V. Exclusion and the Financial Ramifications: The British and Canadian Approaches

A much more problematic case of exclusion, and the judicial response to it, occurs when the faith that is doing the excluding bundles religious rights with financial claims. A classical case of that is the division of property by a religious commune when it orders the excommunication of members, and the forfeiture of those members property rights. There are no United States cases addressing this issue as the Supreme Court has ruled that ecclesiastical disputes command secular court abstention if called upon to resolve matters of religious belief or governance. As stated in Serbian Eastern Orthodox Diocese v. Milivojevich: hierarchical religious organizations ... establish their own rules and regulations for internal discipline and government, and ... create tribunals for adjudicating disputes over these matters, [then the] . . . Constitution requires that civil courts accept their decisions as binding upon them." 109

Such is not the case in many other common law countries, which will freely review such determinations. Indeed, an example of the problems faced by a court in such a case can be found in Lakeside Colony of Hutterian Brethren v. Hofer of the Canadian Supreme Court.110 In this case the Canadian Supreme Court confronted the excommunication (and expulsion) of the Hofer family from a colony of the Hutterian Church of Canada for pressing a patent claim against another colony of the Church. Under relevant Church doctrine, which was codified in the articles of incorporation of the commune, expelled members lost their financial claim to the asserts of the commune.111

After reviewing the actions of the Church for conformity to Canadian Corporate law and adherence to its own associational bylaws, the Supreme Court announced that expulsions from these type of religious associations are also governed by "natural justice." The Court stated:

The content of the principles of natural justice is flexible and depends on the circumstances in which the question arises. However, the most basic requirements are that of [1] notice, [2] opportunity to make representations, and [3] an unbiased tribunal.112

The Court then determined that the notice provided to the excommunicated members by the Church was insufficient and that the expulsion and excommunication were thus void. The Court ordered the excommunicated individual returned to the colony as members.113

In this author's opinion, the approach of the Canadian Supreme Court to the problems of excommunication is no better than most of its American counterparts when addressing remedies for excommunication. Under the guise of reviewing a property settlement, the court imposed substantive requirements of "natural justice" that might be completely foreign to any particular religious tradition's system of laws. Based on these laws of "natural justice," the Court will reverse a determination that a particular form of conduct merited excommunication from a particular religious denomination.114 These types of judicial determinations should, simply put, be beyond the scope of any secular court to make. To allow procedural review of an ecclesiastical court's determinations in the context of the property rights of the excommunicated has a certain amount of validity, as that property ownership issue is at its core secular. However, the question of membership in the colony of the Church should be beyond the review of the Canadian Supreme Court. The rights of the faithful to excommunicate for violations of religious doctrine -- without conforming to Canadian notions of due process -- would seem to be protected and any restrictions on that religious right should be incompatible with freedom of religion and association, both values codified in the Canadian Bill of Rights.115 One cannot help but recall the words of the learned Zechariah Chafee who observed:

In very many instances the courts have interfered in these [ecclesiastical disputes], and consequently have been obliged to write very long opinions on questions which they could not well understand. The result has often been that the judicial review of the highest tribunal of the church is really an appeal from a learned body to an unlearned body.116

Such is certainly the case when a court reviews ecclesiastical determinations for conformity with the etherial requirements of "natural justice."

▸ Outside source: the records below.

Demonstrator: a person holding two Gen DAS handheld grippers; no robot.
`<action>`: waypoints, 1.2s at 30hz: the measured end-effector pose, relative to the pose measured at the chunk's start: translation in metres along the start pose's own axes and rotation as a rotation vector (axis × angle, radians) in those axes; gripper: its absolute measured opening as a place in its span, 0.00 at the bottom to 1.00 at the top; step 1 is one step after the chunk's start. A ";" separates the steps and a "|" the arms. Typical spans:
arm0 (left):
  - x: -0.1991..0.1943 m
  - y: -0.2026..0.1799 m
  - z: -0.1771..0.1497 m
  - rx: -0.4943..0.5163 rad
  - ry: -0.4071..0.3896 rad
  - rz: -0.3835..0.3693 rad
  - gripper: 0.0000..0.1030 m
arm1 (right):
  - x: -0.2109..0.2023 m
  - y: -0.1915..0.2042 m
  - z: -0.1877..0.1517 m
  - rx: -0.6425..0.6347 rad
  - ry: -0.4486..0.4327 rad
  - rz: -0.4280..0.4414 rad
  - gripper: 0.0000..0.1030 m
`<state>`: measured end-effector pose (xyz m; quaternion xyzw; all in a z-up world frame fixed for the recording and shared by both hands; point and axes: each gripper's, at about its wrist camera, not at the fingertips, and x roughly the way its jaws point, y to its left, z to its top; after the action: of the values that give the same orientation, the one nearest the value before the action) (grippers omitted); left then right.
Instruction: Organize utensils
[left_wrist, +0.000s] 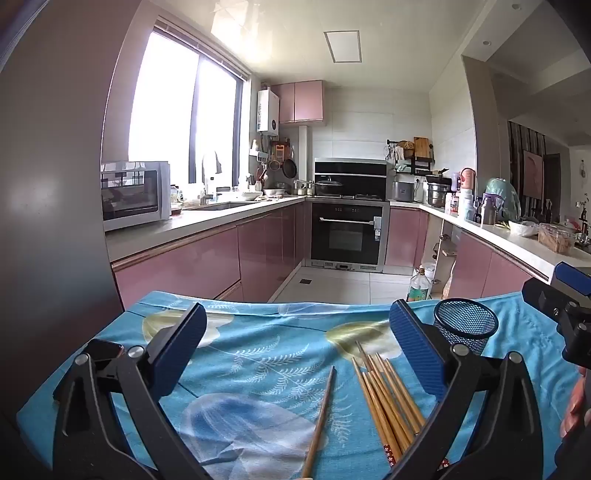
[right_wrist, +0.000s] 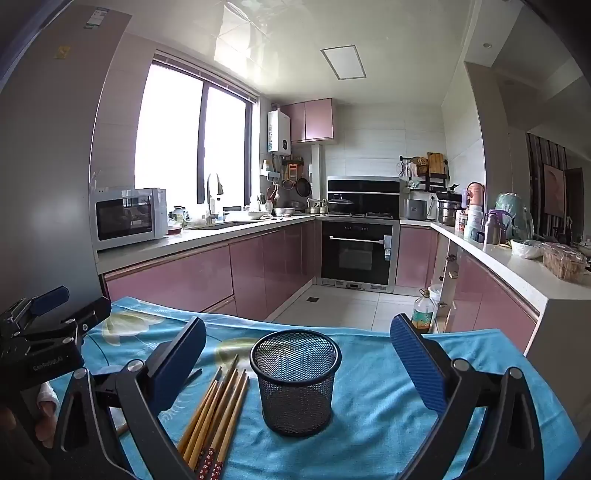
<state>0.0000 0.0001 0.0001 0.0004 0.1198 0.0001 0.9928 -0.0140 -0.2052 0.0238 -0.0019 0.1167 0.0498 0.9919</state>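
Note:
A bundle of several wooden chopsticks (left_wrist: 388, 398) lies on the blue patterned cloth (left_wrist: 258, 362), and one single chopstick (left_wrist: 319, 421) lies apart to its left. A black mesh cup (left_wrist: 466, 325) stands upright beyond the bundle on the right. My left gripper (left_wrist: 297, 347) is open and empty, just above the chopsticks. In the right wrist view the mesh cup (right_wrist: 295, 380) stands between the fingers of my right gripper (right_wrist: 298, 358), which is open and empty. The chopstick bundle (right_wrist: 218, 410) lies left of the cup. Each gripper shows at the edge of the other's view.
The cloth (right_wrist: 388, 406) covers a small table whose far edge drops to the kitchen floor. A bottle (right_wrist: 423, 312) stands on the floor beyond it. Pink cabinets, a microwave (right_wrist: 127, 218) and an oven (right_wrist: 356, 251) line the room behind.

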 end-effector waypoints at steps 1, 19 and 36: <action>0.000 0.000 0.000 0.004 -0.003 -0.002 0.95 | 0.001 0.000 0.000 -0.002 0.001 0.001 0.94; -0.001 0.002 0.007 0.001 -0.014 -0.011 0.95 | -0.002 0.002 0.001 -0.009 -0.023 -0.007 0.94; -0.006 0.002 0.002 -0.002 -0.029 -0.017 0.95 | -0.002 0.001 0.000 -0.001 -0.033 -0.020 0.94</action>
<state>-0.0053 0.0023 0.0040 -0.0016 0.1053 -0.0083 0.9944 -0.0164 -0.2049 0.0241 -0.0025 0.1001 0.0401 0.9942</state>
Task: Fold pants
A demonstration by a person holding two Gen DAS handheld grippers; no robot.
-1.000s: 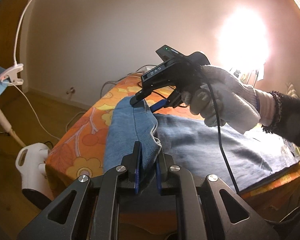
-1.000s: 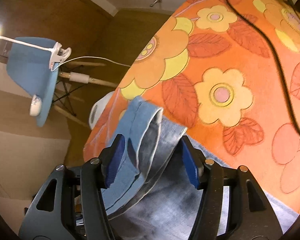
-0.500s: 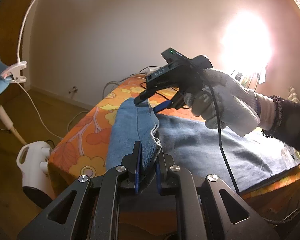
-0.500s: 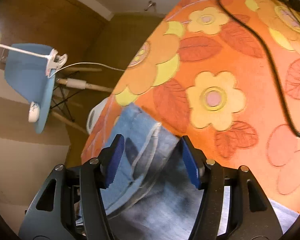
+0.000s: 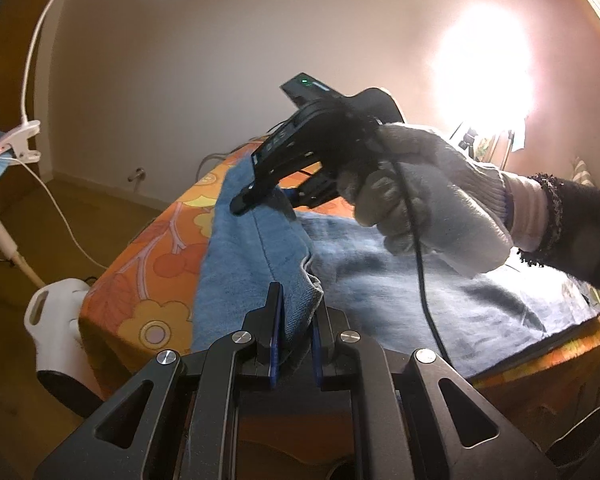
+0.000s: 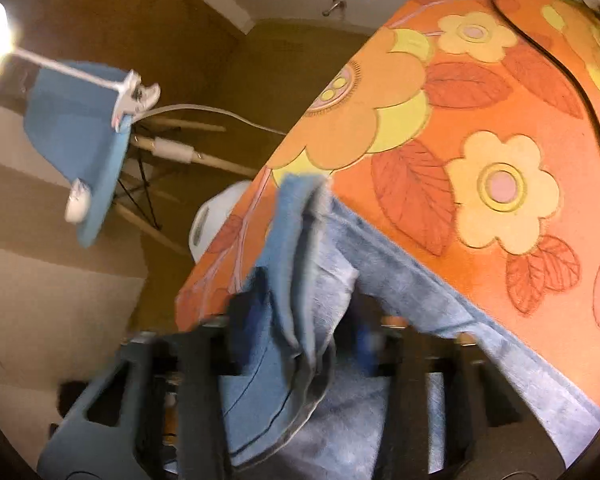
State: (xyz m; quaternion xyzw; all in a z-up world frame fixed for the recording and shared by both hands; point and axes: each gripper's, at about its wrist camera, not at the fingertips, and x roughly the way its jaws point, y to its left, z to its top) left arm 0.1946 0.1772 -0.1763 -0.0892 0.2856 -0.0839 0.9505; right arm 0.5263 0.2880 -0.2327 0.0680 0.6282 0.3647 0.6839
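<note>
Denim is what you've got pinched in your left claw point(image 5: 294, 322) right now: the lighter blue folded edge of the faded blue jeans point(image 5: 420, 280) sits clamped between its blue pads, lifted just off the orange flower-print cloth on the bench point(image 6: 480, 128), while the rest of the garment lies spread flat across that cloth towards the far end. You're holding that near corner up so the fold line stays straight. Your right claw point(image 6: 300, 320), gripped in your white knit-gloved hand point(image 5: 428, 200), is down at the other end of the same edge; from its own blurred view the fingers stand either side of a raised ridge of denim, apart from it, so it looks spread and ready to bite, not yet gripping. My read: you want both corners held before carrying the edge across. A black cable point(image 6: 572, 80) snakes over the cloth beyond, well clear of the fabric.
</note>
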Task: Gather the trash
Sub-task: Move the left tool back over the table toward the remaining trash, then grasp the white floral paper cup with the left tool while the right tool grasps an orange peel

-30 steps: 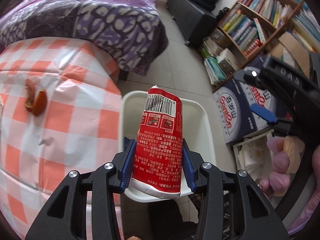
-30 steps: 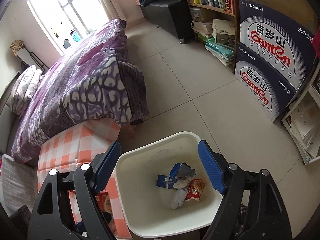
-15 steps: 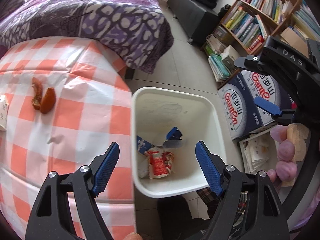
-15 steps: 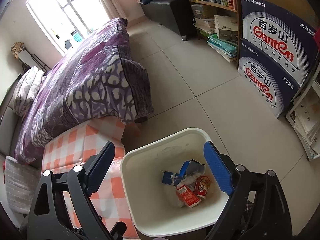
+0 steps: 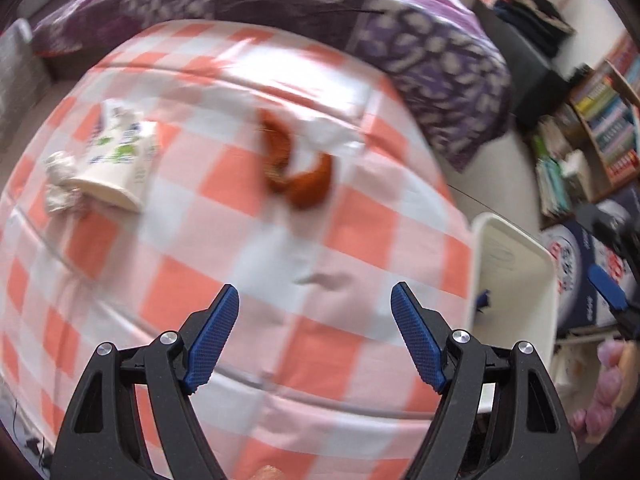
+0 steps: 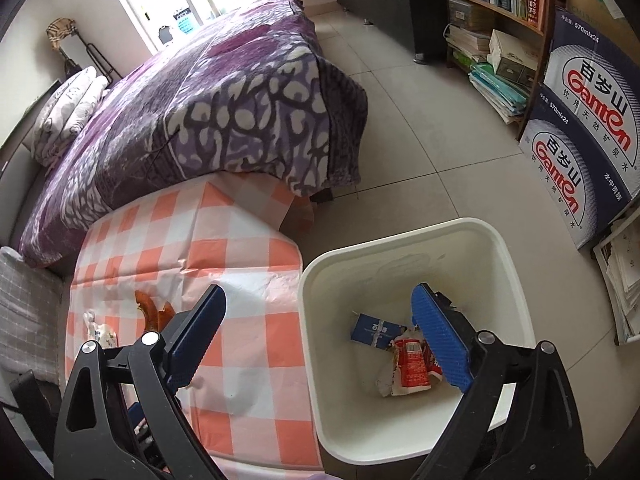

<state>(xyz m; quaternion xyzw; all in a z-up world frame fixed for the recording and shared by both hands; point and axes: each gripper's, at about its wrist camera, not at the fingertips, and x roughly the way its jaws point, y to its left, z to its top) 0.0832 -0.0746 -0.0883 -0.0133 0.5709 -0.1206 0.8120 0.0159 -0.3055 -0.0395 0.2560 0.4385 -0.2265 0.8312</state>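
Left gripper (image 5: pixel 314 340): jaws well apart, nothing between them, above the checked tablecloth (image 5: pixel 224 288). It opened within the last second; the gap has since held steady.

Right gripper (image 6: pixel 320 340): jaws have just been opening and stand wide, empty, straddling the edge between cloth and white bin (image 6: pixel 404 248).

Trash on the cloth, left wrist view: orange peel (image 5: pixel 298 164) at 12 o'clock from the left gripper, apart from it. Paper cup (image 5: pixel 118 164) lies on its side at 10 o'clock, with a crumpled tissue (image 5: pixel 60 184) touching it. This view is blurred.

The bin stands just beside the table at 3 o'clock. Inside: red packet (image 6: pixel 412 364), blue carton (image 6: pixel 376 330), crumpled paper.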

A better example of how a court should address this type of challenge to exclusion can be found in the case of Regent v. Chief Rabbi of the United Hebrew Congregations of Great Britain and the Commonwealth (Ex parte Wachmann)117 concerning the authority of the Chief Rabbi of Great Briton to defrock a clergyman for sexual misconduct. The clergyman appealed the decision to the Queen's courts, which ruled that the ecclesiastical functions of the Chief Rabbi, in determining who was religiously fit and who was not, were religious in nature and thus not subject to any secular review. This is true, the Court ruled, even though the declaration on the unsuitability of the applicant to occupy a position as a rabbi resulted in the applicant being "unemployable as a rabbi and is stripped of all religious status."118

Aware of the requirements of "natural justice" enforced by the Canadian court mentioned above, and plaintiff's desire to rely on them, this Court stated:

[Plaintiff] would be prepared to rely solely upon the common law concept of natural justice [to overturn the decision of the Chief Rabbi]. But it would not always be easy to separate out procedural complaints from consideration of substantive principles of Jewish law which may underlie them.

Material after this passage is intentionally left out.